John works with a team of five pharmacists spread all over the globe. “We coordinate all projects related to young pharmacist with the FIP headquarters. On a daily basis there is a lot of coordinating to make sure we are representing our interests in the programs that FIP is running. Currently, I’m working on a new, exciting Leadership program which will be held in Scotland next year. The aim for the program is to develop future young pharmacy leaders. We will be covering topics such as ethical leadership, strategic planning, leadership styles, managing teams, optimising project management, public speaking skills, effective communication and more. We have a strong focus on mentoring new members, who will be the next cohort of leaders, taking the reins in the future” elaborates John.

“It is a juggling act, where you have to put in long hours. It’s never been a straight eight hour day for me” smiles John talking about how he manages his pharmacy ownership duties and his volunteer work. “I’m lucky to have a very supportive wife and excellent staff at the pharmacy, who have made my journey possible.”

Taking the time to volunteer with FIP is a commitment John enjoys, as he is surrounded with like-minded people who are working towards the advancement of the pharmacy profession. “You really need to be passionate about pharmacy to be able to deliver in the role” explains John.

“There is a lot of knowledge sharing amongst the YPG and we like to bounce ideas for new projects off each other. It is a group of passionate people who really want to have a positive impact on the global pharmacy community” says John. “For example, Australia has recently led the way with vaccinations changes and it’s great to see that some other countries are starting to get on board with that” he adds.

“YPG is a great way to network with other young pharmacists. All YPG members have something in common: we are young (in age, our careers or both!), we work together and we have innovative ideas. There are many opportunities within FIP and we are here to facilitate the exchange of ideas, information and new possibilities.”

Moving to the future of pharmacy in Australia, John says he will love to see a professional services model implemented across pharmacies. Alliances with other health professionals will also be an important service moving on. Back at the Imes Pharmacy, John is looking forward to creating a dedicated space for vaccination and add other important professional services. While John is around, Imes Pharmacy, which has been operating since 1877, will remain an independent pharmacy serving South Melbourne’s locals and maintaining the essence of community pharmacy.
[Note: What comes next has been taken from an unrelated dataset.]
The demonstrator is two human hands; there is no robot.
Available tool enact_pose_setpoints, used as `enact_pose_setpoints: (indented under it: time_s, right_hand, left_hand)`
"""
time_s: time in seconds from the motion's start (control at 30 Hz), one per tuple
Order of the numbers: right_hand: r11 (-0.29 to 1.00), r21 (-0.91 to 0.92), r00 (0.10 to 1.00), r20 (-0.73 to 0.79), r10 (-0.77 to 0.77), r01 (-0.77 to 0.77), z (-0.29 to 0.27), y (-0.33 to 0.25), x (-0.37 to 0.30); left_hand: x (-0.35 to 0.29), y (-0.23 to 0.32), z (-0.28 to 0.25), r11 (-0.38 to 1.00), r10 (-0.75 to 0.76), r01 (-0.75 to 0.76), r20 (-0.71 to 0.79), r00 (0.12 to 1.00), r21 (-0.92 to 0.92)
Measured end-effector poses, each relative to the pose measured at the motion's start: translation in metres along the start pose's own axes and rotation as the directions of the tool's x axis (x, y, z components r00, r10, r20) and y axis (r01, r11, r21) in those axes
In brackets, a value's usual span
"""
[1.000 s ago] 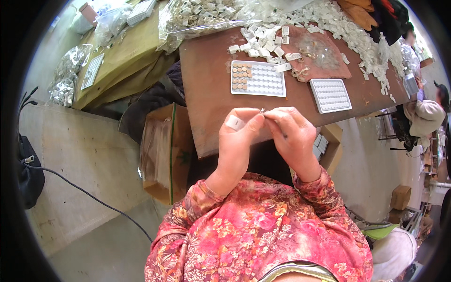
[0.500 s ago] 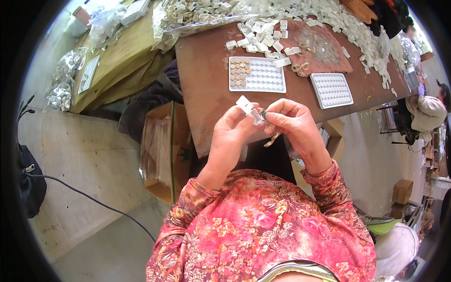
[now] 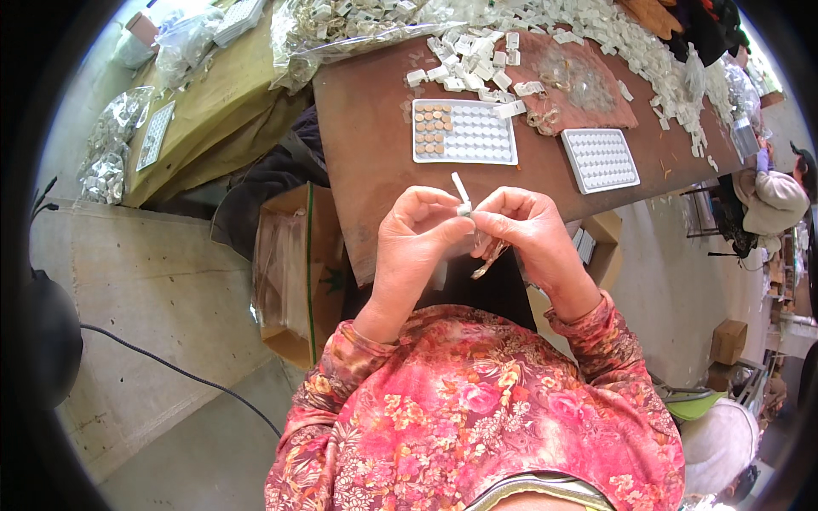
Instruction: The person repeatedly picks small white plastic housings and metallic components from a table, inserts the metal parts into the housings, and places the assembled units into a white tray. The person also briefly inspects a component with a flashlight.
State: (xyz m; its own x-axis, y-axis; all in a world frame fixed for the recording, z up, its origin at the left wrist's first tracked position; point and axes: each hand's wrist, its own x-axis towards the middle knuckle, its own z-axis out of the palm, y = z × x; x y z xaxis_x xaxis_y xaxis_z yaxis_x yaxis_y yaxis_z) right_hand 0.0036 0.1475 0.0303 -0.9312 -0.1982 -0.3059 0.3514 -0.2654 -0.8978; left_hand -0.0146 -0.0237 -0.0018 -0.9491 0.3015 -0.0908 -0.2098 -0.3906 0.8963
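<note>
Above the table's near edge, my two hands meet at the fingertips. My left hand point(image 3: 415, 247) pinches a small white plastic case point(image 3: 461, 187), which is turned nearly edge-on, its lower part hidden by the fingers. My right hand point(image 3: 535, 238) is closed with thumb and forefinger at the lower end of that case. A shiny gold-and-clear strip point(image 3: 487, 262) hangs from its curled fingers. Whatever small piece sits between the fingertips is too covered to name. Just beyond my hands lies a white tray point(image 3: 481, 129) with round tan pieces in its left cells.
A second white tray point(image 3: 601, 160) lies to the right on the brown table point(image 3: 362, 145). White plastic cases point(image 3: 467, 64) are heaped behind, beside a reddish cloth point(image 3: 545, 64). A cardboard box point(image 3: 285, 281) stands on the floor at left. Another person point(image 3: 771, 200) is at far right.
The white case has turned from showing its broad face to nearly edge-on. My fingertips have come together around its lower end, covering the small dark piece that showed there.
</note>
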Motion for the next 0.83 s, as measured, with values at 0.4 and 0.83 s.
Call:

Sending out a message for young pharmacy owners, John says “There’s never been a better time to be in pharmacy. The Guild is doing great work supporting our sector and as young pharmacy owners we must deliver health benefits to our community to uphold the future of the pharmacy profession. We need to work towards educating consumers that pharmacy is not just about dispensing medicines. Providing great professional and quality service should be a priority for all pharmacies. Customers don’t always remember the prices but they always remember receiving good service.”